Interesting to see Thursday's Verizon (VZ)'s announcement about its LTE trial & deployment intentions with Vodafone. It's been an open area of discussion that the company has been interested in LTE for some months now, although I've been a little warier than some in describing this as a death-knell for CDMA UMB.


While I agree that the statement is pretty definitive, there's still a number of unanswered questions & scenarios that could play out:

  • Firstly - it's a trial. Until the trial is proven successful, presumably the chequebook stays in Verizon's pocket.
  • Secondly, as Sprint (S)'s current review of its deployment of WiMAX illustrates, it's always possible to change direction at a later stage if necessary.
  • Verizon is likely to keep (and evolve) its existing 3G EVDO Rev A network irrespective of LTE. Its news release says that it will "continue the expansion" of its existing technologies. Although Rev B isn't getting much traction either, I guess there's scope for a Rev A+ of some sort.
  • The big 'swing' factor for UMB continues to be Japanese operator KDDI. If it also backs away from the CDMA family, then its pretty much goodnight for UMB. If it runs with it, then there's possible large scale deployments to follow in places like India or Brazil.
  • Another variable is of course SprintNextel, the other big US CDMA operator. Don't forget that it originally trialled Flarion's Flash-OFDM (on which UMB is based, since Qualcomm (QCOM)'s acquisition of Flarion), and quite liked it - but felt it wasn't ready for deployment back in 2006. If Sprint backs away from WiMAX (or scales its rollout down), I can't see it necessarily wanting another 3.5G+ technology in the shape of LTE.
  • Lastly - it's unclear what might happen if Vodafone & VZW ever parted company.
My gut feel is still that I see full radio convergence more in the timeframe of the next step beyond LTE, lets call it ELTE (Even Longer Term Evolution). But I could certainly buy the notion that Verizon might want a converged access network that looks like SAE in the meantime, which could connect together multiple radio standards.

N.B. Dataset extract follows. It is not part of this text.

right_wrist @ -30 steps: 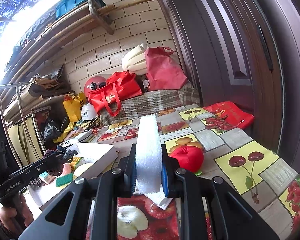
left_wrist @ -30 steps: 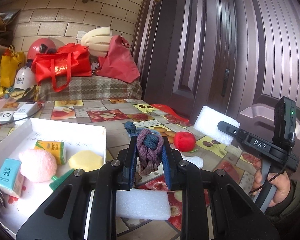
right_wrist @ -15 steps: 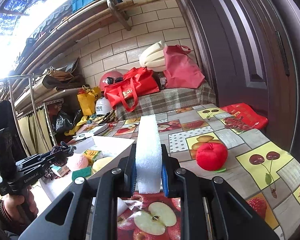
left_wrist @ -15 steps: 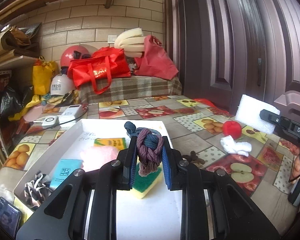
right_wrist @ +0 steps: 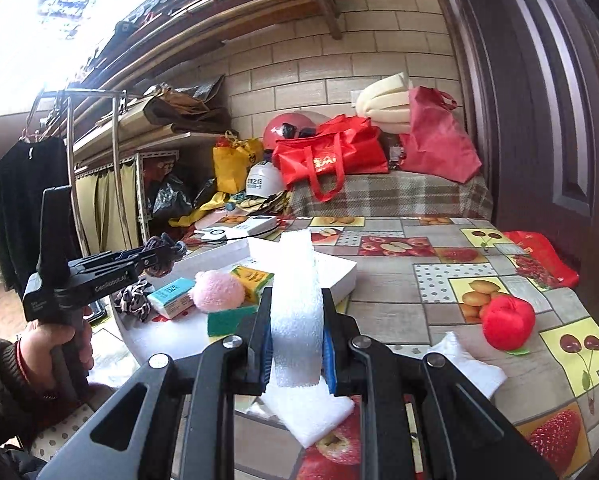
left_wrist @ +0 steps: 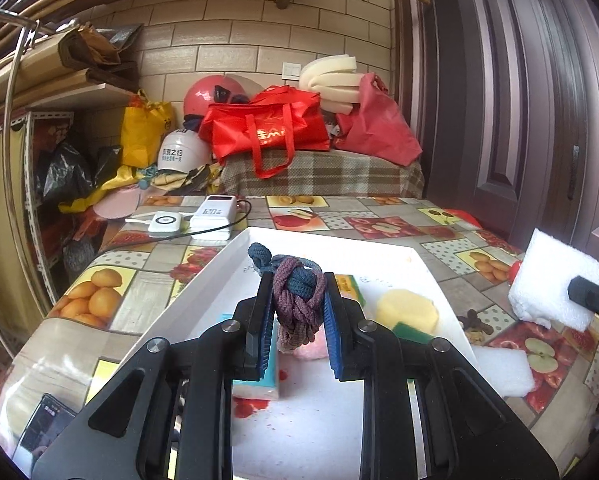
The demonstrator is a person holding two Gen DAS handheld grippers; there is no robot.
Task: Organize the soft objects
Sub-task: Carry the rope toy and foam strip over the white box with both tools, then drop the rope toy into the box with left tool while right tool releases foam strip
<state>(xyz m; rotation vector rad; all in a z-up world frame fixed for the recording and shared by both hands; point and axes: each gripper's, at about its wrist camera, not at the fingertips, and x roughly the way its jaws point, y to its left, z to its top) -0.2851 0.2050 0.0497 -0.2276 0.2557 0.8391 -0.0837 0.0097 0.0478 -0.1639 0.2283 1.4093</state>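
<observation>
My left gripper is shut on a blue and purple knotted rope and holds it above the white tray. It also shows in the right wrist view. My right gripper is shut on a white foam block, held upright above the table right of the tray; the block also shows in the left wrist view. In the tray lie a pink puff, a yellow-green sponge, a teal pack, a yellow pack and a striped knot.
On the fruit-print table lie a second foam slab, a red plush apple, a white cloth, a power bank with cable, and a phone. Bags and helmets crowd the back bench.
My left gripper has carried the rope left from over the table to over the tray. My right gripper has kept the foam block while moving slightly nearer the tray.
</observation>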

Essentially, I see convergence between 3GPP and 3GPP2 extending from the core outwards for major carriers:

Stage 1 - Core Network (IMS or something similar), Now.

Stage 2 - Radio Access & Transport (aggregating LTE together with HSPA, EVDO, WiFi, TD-SCDMA and maybe WiMAX), around 2011.

Stage 3 - Air Interface becomes fully harmonised (excluding things like TD-SCDMA probably), around 2015.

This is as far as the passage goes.